All of lore.kernel.org
 help / color / mirror / Atom feed
From: "Paul E. McKenney" <paulmck@linux.vnet.ibm.com>
To: Joel Fernandes <joel@joelfernandes.org>
Cc: linux-kernel@vger.kernel.org, mingo@kernel.org,
	jiangshanlai@gmail.com, dipankar@in.ibm.com,
	akpm@linux-foundation.org, mathieu.desnoyers@efficios.com,
	josh@joshtriplett.org, tglx@linutronix.de, peterz@infradead.org,
	rostedt@goodmis.org, dhowells@redhat.com, edumazet@google.com,
	fweisbec@gmail.com, oleg@redhat.com, joel.opensrc@gmail.com,
	torvalds@linux-foundation.org, npiggin@gmail.com
Subject: Re: [tip/core/rcu,16/21] rcu: Add funnel locking to rcu_start_this_gp()
Date: Mon, 14 May 2018 06:23:46 -0700	[thread overview]
Message-ID: <20180514132346.GR26088@linux.vnet.ibm.com> (raw)
In-Reply-To: <20180514050009.GA80415@joelaf.mtv.corp.google.com>

On Sun, May 13, 2018 at 10:00:09PM -0700, Joel Fernandes wrote:
> On Sun, May 13, 2018 at 07:22:06PM -0700, Paul E. McKenney wrote:
> [..]
> > > > > > > If you don't mind going through the if conditions in the funnel locking loop
> > > > > > > with me, it would be quite helpful so that I don't mess the code up and would
> > > > > > > also help me add tracing correctly.
> > > > > > > 
> > > > > > > The if condition for prestarted is this:
> > > > > > > 
> > > > > > >                if (need_future_gp_element(rnp_root, c) ||
> > > > > > >                    ULONG_CMP_GE(rnp_root->gpnum, c) ||
> > > > > > >                    (rnp != rnp_root &&
> > > > > > >                     rnp_root->gpnum != rnp_root->completed)) {
> > > > > > >                        trace_rcu_this_gp(rnp_root, rdp, c, TPS("Prestarted"));
> > > > > > >                        goto unlock_out;
> > > > > > > 		need_future_gp_element(rnp_root, c) = true;
> > > > > > > 
> > > > > > > As of 16/21, the heart of the loop is the above (excluding the locking bits)
> > > > > > > 
> > > > > > > In this what confuses me is the second and the third condition for
> > > > > > > pre-started.
> > > > > > > 
> > > > > > > The second condition is:  ULONG_CMP_GE(rnp_root->gpnum, c). 
> > > > > > > AIUI the goal of this condition is to check whether the requested grace
> > > > > > > period has already started. I believe then the above check is insufficient. 

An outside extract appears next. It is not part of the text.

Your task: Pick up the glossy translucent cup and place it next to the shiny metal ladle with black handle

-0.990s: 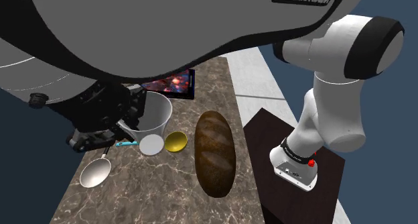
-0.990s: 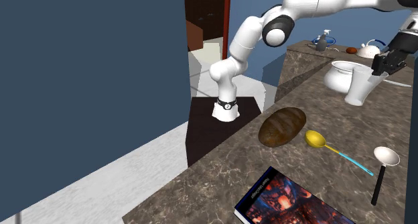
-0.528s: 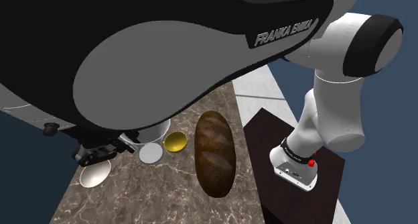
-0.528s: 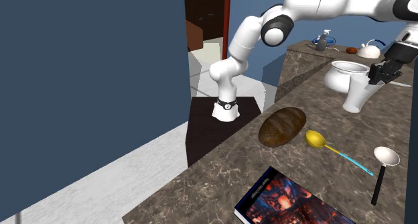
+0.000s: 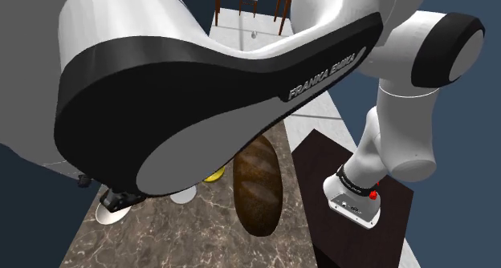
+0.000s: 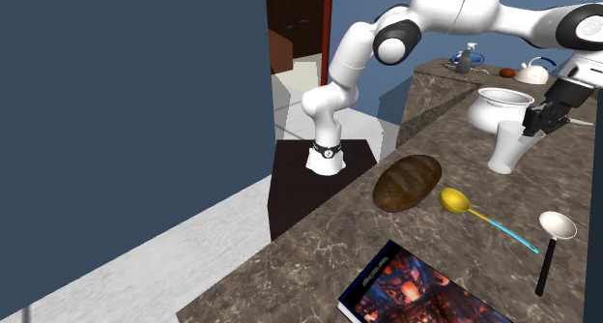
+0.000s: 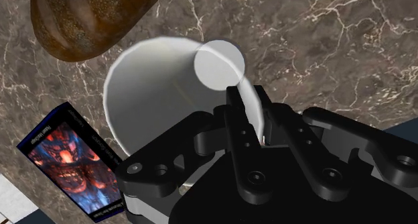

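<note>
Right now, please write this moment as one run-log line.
tool: shut on cup rim | cup: white, upright, apart from ladle | placing: not yet done

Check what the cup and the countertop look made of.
cup: plain white, smooth walls that look opaque, with no strong highlights. It could be plastic or frosted glass; the look leaves it open.
countertop: brown stone, probably marble, going by the pale branching veins. Little glare, so it looks honed rather than mirror-polished.

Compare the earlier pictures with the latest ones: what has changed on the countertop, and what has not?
The claw, clasping the white cup by its rim, has carried it downward and slightly toward the second exterior view's left, nearer the countertop. It has not let go. The bread loaf, yellow spoon, ladle and book lie as before.
</note>
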Robot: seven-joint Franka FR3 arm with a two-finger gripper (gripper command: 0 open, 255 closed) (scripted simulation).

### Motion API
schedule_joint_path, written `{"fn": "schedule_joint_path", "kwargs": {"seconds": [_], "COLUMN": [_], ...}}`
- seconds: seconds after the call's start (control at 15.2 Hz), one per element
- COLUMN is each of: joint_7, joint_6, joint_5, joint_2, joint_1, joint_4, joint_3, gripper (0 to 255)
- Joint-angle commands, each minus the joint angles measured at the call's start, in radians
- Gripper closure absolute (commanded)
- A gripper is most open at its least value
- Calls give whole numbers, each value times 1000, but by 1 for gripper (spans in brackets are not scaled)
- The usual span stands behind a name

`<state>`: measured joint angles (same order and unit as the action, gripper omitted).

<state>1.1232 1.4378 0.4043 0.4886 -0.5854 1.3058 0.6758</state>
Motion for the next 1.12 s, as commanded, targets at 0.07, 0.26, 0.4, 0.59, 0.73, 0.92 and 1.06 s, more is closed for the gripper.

> > > > > > > The reason I think its insufficient is I believe we should also check the
> > > > > > > state of the grace period to augment this check.

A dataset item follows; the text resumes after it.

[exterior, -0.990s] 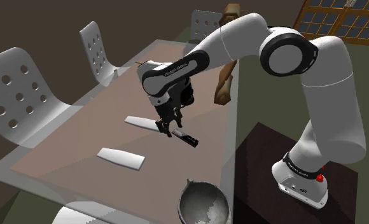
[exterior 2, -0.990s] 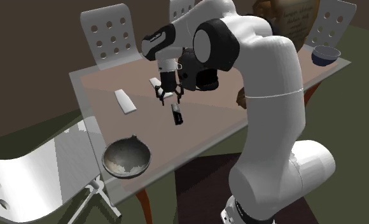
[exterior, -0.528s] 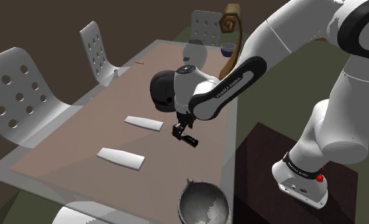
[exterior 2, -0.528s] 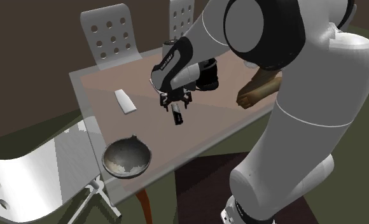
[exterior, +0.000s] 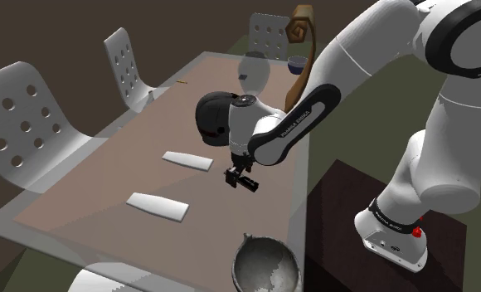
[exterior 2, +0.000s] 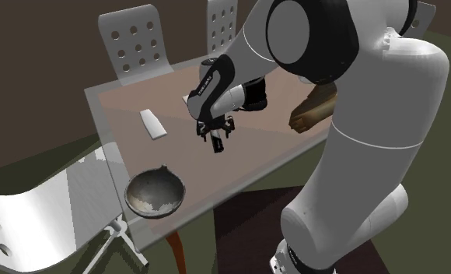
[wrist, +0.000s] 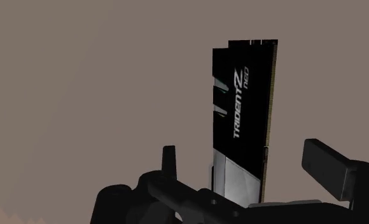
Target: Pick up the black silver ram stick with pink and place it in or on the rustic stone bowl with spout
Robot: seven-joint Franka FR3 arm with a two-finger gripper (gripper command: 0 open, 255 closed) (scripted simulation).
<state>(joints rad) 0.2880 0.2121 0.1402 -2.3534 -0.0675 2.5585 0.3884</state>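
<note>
Stick: black with a silver end and white letters [wrist: 243, 121]. It lies flat on the table [exterior: 168, 112], in the bare part near the side where the arm stands.
Stick in the other views: a small dark bar right under the gripper [exterior: 246, 182] [exterior 2: 217, 145].
Gripper: black, low over the stick and pointing down at it [exterior: 238, 172] [exterior 2: 215, 134] [wrist: 243, 156].
Fingers: spread apart [wrist: 169, 167]. The stick's silver end lies between them. There is a gap on each side, so they do not pinch it.
Bowl: grey and rough, with a little spout [exterior: 266, 265] [exterior 2: 155, 193]. It sits at the table's edge, well apart from the stick.
Strips: two flat white ones lie on the table, one near the gripper [exterior: 187, 159] and one farther from it [exterior: 157, 206].
Chairs: white with round holes, along the far side of the table [exterior: 23, 116] [exterior 2: 134, 39].
Arm: white with dark joints, bent down over the table [exterior: 355, 58].
Stand: a dark box beside the table [exterior: 338, 207].
</note>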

> > > > > > > IMO the condition should really be:
> > > > > > > (ULONG_CMP_GT(rnp_root->gpnum, c) ||
> > > > > > 
> > > > > > The above asks whether the -next- grace period -after- the requested
> > > > > > one had started.
> > > > > > 
> > > > > > >   (rnp_root->gpnum == c && rnp_root->gpnum != rnp_root->completed))
> > > > > > 
> > > > > > This asks that the requested grace period not have completed.
> > > > > > 
> > > > > > What about the case where the requested grace period has completed,
> > > > > > but the one after has not yet started?  If you add that in, I bet you
> > > > > > will have something that simplifies to my original.
> > > > > > 
> > > > > > > In a later patch you replaced this with rseq_done(&rnp_root->gp_seq, c) which
> > > > > > > kind of accounts for the state, except that rseq_done uses ULONG_CMP_GE,
> > > > > > > whereas to fix this, rseq_done IMO should be using ULONG_CMP_GT to be equivalent
> > > > > > > to the above check. Do you agree?
> > > > > > 
> > > > > > I do not believe that I do.  The ULONG_CMP_GE() allows for the missing case
> > > > > > where the requested grace period completed, but the following grace period
> > > > > > has not yet started.
> > > > > 
> > > > > Ok thanks that clears it up. For some reason I was thinking if
> > > > > rnp_root->gpnum == c, that could means 'c' has not yet started, unless we
> > > > > also checked the state. Obviously, now I realize gpnum == c can only mean 2
> > > > > things:
> > > > >  - c has started but not yet completed
> > > > >  - c has completed
> > > > > 
> > > > > Both of these cases should cause a bail out so I agree now with your
> > > > > condition ULONG_CMP_GE, thanks.
> > > > > 
> > > > > > 
> > > > > > > The third condition for pre-started is:
> > > > > > >                    (rnp != rnp_root && rnp_root->gpnum != rnp_root->completed))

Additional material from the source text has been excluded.